The Lazy Mindreader

A new perspective on “mindreading” from the study of language and narrative

How is social cognition shaped by our knowledge of language and stories?
Duration: 2011 – 2015
Contact: Max van Duijn
Funding: NWO Spinoza premie 2010

Human interaction is characterised by an ongoing polyphony of perspectives and perspectives-on-perspectives. Not only do we share and coordinate our own inner life with that of the people we interact with, but we also constantly make implicit and explicit reference to the intentional states of others who may or may not be present at the time of speaking, or who may even exist only in the imagined worlds of thought and fiction. In the cognitive sciences, this polyphony has generally been conceptualised as a series of embedded ‘orders of intentionality’: A thinks that B understands that C expects… (etc.). I argue that this conceptualisation stands in stark contrast to how multiple perspectives are handled in actual discourse and interaction. Based on linguistic and narratological analysis of literary texts, newspaper articles, examples from spoken discourse, and stimuli from psychological experiments investigating multiple-order intentionality in the lab, a new perspective is offered on how we deal with networks of embedded and interlinked intentional states. The findings are discussed in the light of current theories about mindreading (a.k.a. ‘theory of mind’), discussing in particular cognitive models, issues of development and learning, and scenarios of how this capacity may have evolved in our lineage.

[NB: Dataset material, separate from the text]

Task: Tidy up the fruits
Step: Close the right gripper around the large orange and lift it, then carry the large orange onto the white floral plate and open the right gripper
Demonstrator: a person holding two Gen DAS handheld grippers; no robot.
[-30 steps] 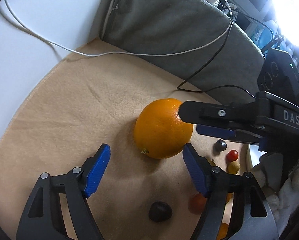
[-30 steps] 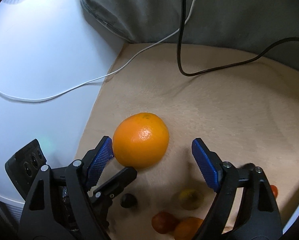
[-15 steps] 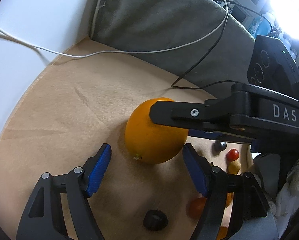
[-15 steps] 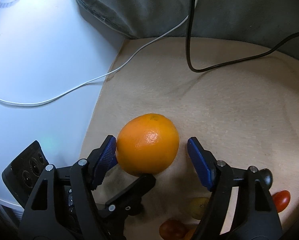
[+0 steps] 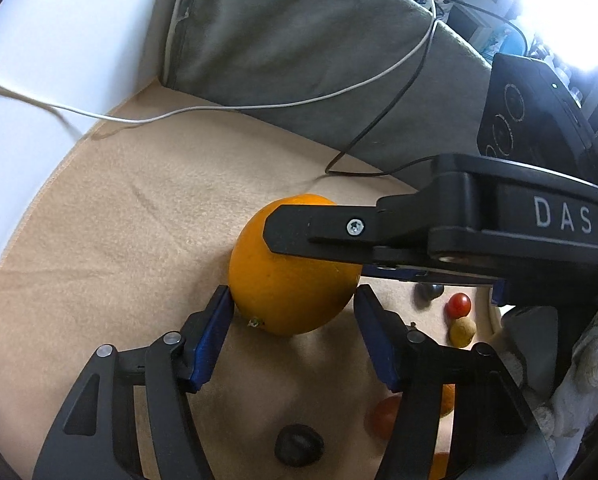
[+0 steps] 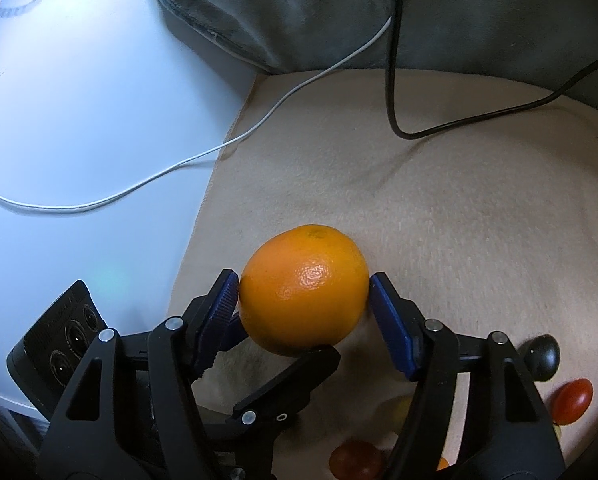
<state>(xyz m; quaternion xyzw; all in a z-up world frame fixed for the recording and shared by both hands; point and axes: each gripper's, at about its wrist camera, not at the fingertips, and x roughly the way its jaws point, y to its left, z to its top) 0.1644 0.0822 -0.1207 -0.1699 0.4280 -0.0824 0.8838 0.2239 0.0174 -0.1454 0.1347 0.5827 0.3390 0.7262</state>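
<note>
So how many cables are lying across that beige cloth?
2: a white cable running from the white surface over the cloth's left edge onto the grey cushion, and a black cable curling at the cloth's far side.

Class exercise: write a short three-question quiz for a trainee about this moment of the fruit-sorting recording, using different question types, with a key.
1. True or false: the orange sits inside a bowl.
2. What lies between the pads of the right tool? A) the orange B) a red tomato C) a black cable
3. What colour are those pads?

Key
1. False: there is no bowl, only the beige cloth beneath it.
2. A: the jaws have just been closing, and both pads now touch the orange.
3. Blue.
</note>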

Find the summary, or the full dissertation, here.

Partners

Supervisors at Leiden University are Professor Ineke Sluiter (Classics) and Professor Arie Verhagen (Cognitive Linguistics). Part of the research was done at the University of Oxford, in affiliation with the Social and Evolutionary Neuroscience Research Group (SENRG) headed by Professor Robin Dunbar. In Oxford, a series of discussion sessions was organised on drama and social cognition together with Dr. Felix Budelmann and Professor Laurie Maguire.